Deep Discounts: The e-commerce sector in India grew rapidly because of the deep discounts that are offered by these e-tailers. However, if the government’s draft policy does come into effect, deep discounts will be a thing of the past. The government is introducing restrictions on online companies to ensure that the predatory pricing is not followed. At the present moment, foreign-based companies like Amazon and Flipkart tend to discount the products a lot. Sometimes they even lose money on these sales. However, they continue with the deep discounting strategies because these strategies enable them to drive their competition out of business. In the future, e-commerce portals may not be allowed to use predatory pricing. The policy is explicitly being created to ensure that there are fewer distortions between online and offline market prices. The government knows that if these changes were abruptly introduced in the marketplace, it could create certain problems. This is why they are planning to give a sunset period of two years in which the international e-tailers can systematically phase out their business model based on deep discounting.

Data Localization: The Indian government is also planning to tighten the screws on the way in which data is being used by companies like Amazon and Flipkart. Although lots of data related to Indian consumers is generated on these websites, they have located their data centers abroad. The Indian government wants to change this. This is the reason why tax breaks are being offered to companies who are willing to set up their data centers in India. Once again this will favor the local players more than it will favor the international companies.
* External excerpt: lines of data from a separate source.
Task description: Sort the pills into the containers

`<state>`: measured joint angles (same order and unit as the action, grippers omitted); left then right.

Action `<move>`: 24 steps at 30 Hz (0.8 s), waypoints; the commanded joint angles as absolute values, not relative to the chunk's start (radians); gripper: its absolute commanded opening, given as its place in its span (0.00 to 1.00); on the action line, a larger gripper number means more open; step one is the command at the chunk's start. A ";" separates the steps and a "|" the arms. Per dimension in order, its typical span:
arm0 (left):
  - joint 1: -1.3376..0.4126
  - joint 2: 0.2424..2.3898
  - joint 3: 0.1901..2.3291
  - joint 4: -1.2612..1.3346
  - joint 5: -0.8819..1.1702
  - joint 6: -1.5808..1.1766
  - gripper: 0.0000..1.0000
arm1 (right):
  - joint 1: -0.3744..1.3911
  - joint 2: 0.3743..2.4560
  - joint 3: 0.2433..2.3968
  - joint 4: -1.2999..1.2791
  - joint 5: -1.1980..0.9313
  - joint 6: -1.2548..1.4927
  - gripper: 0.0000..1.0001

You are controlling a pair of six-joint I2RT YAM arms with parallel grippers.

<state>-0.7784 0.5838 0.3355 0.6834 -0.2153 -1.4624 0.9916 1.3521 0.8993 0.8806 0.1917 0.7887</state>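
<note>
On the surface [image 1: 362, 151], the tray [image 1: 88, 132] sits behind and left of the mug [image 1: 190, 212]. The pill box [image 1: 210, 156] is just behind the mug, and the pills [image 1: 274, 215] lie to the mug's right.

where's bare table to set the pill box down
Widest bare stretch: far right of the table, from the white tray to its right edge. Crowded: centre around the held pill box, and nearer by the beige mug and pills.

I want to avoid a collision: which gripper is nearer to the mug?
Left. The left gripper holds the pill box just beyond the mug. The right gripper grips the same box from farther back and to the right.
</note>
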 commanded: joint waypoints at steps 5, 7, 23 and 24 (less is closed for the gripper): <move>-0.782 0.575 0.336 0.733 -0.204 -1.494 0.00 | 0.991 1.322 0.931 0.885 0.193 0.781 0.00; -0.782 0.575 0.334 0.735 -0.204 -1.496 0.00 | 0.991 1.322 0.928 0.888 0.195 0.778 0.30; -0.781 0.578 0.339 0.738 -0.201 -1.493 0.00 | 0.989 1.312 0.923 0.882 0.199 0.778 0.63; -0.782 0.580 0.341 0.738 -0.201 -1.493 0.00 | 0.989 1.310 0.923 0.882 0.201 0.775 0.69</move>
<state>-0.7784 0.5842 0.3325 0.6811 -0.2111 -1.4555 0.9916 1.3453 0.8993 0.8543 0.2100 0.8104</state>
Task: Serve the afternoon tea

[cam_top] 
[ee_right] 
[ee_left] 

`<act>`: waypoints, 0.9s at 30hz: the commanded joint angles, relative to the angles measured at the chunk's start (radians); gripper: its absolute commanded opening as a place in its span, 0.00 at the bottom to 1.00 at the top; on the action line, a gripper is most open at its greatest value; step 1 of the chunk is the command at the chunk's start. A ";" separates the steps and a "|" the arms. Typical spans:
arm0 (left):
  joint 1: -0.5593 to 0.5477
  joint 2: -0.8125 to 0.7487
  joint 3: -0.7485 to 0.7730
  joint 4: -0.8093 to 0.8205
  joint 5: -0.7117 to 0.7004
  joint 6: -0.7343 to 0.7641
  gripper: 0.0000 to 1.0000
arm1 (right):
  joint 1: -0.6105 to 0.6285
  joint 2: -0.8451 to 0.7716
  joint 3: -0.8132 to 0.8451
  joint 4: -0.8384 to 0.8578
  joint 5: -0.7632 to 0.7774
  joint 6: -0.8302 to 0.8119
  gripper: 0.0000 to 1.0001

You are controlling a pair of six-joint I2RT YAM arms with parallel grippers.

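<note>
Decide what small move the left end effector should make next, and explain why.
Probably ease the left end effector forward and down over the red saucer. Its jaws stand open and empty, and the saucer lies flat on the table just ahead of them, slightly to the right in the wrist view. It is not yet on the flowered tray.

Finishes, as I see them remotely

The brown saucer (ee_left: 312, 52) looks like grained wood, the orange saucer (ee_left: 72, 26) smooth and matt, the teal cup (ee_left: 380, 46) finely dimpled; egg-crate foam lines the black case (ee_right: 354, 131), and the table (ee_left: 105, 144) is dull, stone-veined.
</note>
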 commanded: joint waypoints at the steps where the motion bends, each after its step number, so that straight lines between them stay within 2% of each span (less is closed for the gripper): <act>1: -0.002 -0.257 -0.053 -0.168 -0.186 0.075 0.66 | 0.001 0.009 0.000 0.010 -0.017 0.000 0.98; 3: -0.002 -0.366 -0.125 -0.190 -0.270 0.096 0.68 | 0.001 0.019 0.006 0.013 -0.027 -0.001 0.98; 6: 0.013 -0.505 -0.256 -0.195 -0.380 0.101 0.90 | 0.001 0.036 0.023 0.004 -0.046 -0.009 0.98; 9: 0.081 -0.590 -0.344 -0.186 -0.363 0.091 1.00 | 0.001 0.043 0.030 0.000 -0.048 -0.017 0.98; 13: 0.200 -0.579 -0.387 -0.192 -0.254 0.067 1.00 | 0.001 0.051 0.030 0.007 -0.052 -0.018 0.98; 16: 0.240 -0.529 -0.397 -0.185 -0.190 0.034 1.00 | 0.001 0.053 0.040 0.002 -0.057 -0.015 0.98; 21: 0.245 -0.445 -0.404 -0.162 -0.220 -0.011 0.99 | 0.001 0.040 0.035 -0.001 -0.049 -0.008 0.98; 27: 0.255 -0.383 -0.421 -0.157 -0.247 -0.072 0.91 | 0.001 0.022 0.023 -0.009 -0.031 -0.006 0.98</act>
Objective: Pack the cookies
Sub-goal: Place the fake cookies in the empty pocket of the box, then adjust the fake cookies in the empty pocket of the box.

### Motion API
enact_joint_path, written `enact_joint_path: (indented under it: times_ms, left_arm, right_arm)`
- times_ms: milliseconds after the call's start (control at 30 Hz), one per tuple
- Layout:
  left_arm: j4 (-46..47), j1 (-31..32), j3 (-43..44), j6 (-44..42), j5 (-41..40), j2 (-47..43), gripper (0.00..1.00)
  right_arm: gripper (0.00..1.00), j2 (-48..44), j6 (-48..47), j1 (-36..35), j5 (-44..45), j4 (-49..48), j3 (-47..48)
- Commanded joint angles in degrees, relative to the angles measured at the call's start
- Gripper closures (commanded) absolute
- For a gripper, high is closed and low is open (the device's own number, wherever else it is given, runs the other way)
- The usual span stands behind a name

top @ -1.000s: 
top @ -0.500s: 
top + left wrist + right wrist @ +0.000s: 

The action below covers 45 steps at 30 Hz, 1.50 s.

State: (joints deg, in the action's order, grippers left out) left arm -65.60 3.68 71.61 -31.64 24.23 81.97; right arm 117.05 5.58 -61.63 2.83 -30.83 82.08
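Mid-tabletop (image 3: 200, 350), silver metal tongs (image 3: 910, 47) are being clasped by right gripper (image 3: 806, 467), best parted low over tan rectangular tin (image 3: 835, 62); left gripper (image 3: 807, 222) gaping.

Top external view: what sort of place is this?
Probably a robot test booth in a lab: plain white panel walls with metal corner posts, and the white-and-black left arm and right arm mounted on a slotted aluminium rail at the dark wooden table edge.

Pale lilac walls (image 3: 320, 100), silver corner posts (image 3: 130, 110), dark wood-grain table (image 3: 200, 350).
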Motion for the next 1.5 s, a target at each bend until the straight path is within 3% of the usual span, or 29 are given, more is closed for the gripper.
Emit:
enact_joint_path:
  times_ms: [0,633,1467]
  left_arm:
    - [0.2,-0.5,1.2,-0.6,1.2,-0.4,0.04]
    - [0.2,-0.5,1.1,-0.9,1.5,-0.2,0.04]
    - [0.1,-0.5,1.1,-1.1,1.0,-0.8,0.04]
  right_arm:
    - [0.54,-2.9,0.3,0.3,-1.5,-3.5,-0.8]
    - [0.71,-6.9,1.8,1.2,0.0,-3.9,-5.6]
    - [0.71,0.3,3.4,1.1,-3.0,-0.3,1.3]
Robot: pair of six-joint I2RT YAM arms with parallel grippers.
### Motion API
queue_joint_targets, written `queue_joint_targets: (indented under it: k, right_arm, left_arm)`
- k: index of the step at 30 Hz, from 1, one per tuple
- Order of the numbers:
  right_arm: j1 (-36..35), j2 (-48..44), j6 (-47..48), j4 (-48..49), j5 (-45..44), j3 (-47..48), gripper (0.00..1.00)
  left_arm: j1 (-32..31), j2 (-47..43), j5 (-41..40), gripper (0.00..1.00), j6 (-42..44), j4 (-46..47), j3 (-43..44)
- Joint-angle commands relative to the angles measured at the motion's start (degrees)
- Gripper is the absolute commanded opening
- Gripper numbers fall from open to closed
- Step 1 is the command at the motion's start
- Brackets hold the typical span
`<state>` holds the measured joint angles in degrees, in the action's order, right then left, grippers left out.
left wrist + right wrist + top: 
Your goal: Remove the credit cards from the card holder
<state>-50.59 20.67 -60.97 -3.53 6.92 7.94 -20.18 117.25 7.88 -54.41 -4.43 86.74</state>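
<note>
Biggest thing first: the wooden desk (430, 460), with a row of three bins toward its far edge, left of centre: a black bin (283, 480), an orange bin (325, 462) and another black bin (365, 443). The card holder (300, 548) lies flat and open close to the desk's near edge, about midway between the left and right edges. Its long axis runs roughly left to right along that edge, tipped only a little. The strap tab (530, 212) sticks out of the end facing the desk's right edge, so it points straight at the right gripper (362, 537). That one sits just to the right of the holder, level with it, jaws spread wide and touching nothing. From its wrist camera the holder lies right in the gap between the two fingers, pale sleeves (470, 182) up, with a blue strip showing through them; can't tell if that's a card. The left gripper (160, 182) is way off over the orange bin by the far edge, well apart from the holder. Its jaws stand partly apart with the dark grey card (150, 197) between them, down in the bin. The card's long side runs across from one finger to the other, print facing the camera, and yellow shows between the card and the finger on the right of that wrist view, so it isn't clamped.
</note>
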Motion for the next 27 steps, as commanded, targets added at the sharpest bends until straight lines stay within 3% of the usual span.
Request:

The Indian government also wants access to all the data that is generated on any website for national security or public policy purpose.

Differential Voting Rights: The draft policy aims at looking at foreign-based companies only as investors and not as promoters. This can be gauged from the fact that the draft advocates creation of differential voting rights. This means that promoters of e-commerce companies who are Indian nationals must be given more voting rights than foreign investors. Therefore, even if foreign multinationals have more money invested in a company, the Indians could continue to exercise more control over the operations of the firm. Obviously, this is not acceptable to multinational e-commerce firms.

Emphasis on Made-In-India: The government’s new policy will allow foreign multinationals companies to invest in Indian e-commerce companies which hold inventory. They may be allowed to hold up to 49% stake in such companies. Earlier, the permissible limit was 0%! However, there is a stipulation. 100% of the products being held in the inventory of such companies must be Made In India. Hence, the government is using the draft e-commerce policy to encourage multinational companies to add to the Prime Minister’s Make In India campaign. The Indian establishment seems to have realized that e-commerce is poised to become more powerful than the brick and mortar establishment. Therefore to increase employment and to give a boost to the local industry, it must somehow be amalgamated into the e-commerce model. The multinationals should not ideally have an objection to this rule. None of the multinational firms have used India as a dumping ground for their foreign made products till now.

To sum it up, the draft e-commerce policy favors Indian promoters and companies over multinationals. Under normal circumstances, this would be seen as discrimination. However, given the current situation, this only seems like a retaliatory measure created after America threatened to impose tariffs. Whether the government will abandon these measures mid-way or whether it will follow through with them, still needs to be seen?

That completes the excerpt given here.